A range of geochemical and lithological analyses have been undertaken on the water and sediment samples. The surface sediments from 32 of the lakes have been analysed for chironomid head capsules and some exploratory multivariate numerical techniques undertaken in order to assess the main factors affecting chironomid distribution. The species data comprised of 52 chironomid taxa, although this was based mainly on ‘splitting’ rather than ‘lumping’ taxa. As these data are based on subfossil larval head capsules, rather than the larvae themselves, key taxonomic issues will be discussed. The results from canonical correspondence analysis and two-way indicator species analysis (TWINSPAN) will also be discussed, as well as the potential for this research within the context of Holocene climate reconstruction from Iceland.

Brodersen, K.P. and Anderson, N.J. 2002. Distribution of chironomids (Diptera) in low arctic West Greenland lakes: trophic conditions, temperature and environmental reconstruction. Freshwater Biology 47: 1137-1157.

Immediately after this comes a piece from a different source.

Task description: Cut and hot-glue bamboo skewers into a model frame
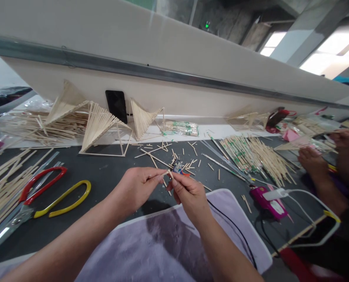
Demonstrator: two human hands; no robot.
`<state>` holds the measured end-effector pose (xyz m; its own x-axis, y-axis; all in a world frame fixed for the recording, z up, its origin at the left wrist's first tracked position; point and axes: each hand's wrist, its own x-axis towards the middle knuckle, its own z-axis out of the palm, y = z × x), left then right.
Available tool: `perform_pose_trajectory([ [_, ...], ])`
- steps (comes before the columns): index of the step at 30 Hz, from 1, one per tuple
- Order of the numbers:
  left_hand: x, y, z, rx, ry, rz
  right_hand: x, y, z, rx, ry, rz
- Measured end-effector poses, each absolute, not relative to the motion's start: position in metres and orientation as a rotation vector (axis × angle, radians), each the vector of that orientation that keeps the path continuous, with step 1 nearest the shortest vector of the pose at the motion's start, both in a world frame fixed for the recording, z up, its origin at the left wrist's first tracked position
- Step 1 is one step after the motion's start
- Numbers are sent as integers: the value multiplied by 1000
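My left hand [140, 184] and my right hand [190, 192] meet above the dark tabletop, fingertips pinched. Between them are short pale wooden sticks [169, 172], their ends close together; whether they are joined I cannot tell. Right behind the fingers lies a blue and orange object [178, 166], partly hidden. Cut stick pieces [162, 147] are scattered around it. Fan-like frames built of sticks, one in front [99, 125] and one further right [145, 117], stand beyond my hands. Large scissors [24, 209] with one red and one yellow handle lie left of my left forearm.
Loose sticks [6, 176] and wrapped stick bundles [240, 154] lie on both sides. A black phone [116, 105] leans against the partition. A purple cloth [133, 250] covers the near edge. At right are a magenta power block [268, 201], cables and another person's hands [313, 160].
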<state>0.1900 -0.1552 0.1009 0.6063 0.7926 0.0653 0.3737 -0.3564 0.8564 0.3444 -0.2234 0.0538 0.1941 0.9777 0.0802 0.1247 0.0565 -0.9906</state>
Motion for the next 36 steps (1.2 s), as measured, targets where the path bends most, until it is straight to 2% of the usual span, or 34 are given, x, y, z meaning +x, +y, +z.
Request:
perform_pose_trajectory([
  [36,193,-151,94,2118,943,600,346,-217,44,-1375,-1220,970],
])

Caseldine, C.J., Geirsdóttir, Á. and Langdon, P.G. 2003. Efstadalsvatn – a multi-proxy study of a Holocene lacustrine sequence from NW Iceland. Journal of Paleolimnology 30: 55-73.

Holmes, N. 2004. The use of chironomids in reconstructing Holocene palaeoclimate in Northwest Iceland. Arctic Workshop Abstracts, Boulder.

Larocque I., Hall R.I. and Grahn E. 2001. Chironomids as indicators of climate change: a    100-lake training set from a subarctic region of northern Sweden (Lapland). Journal of Paleolimnology 26: 307-322.

Renberg, I. 1991. The HON-Kajak sediment corer. Journal of Paleolimnology 6: 167-170.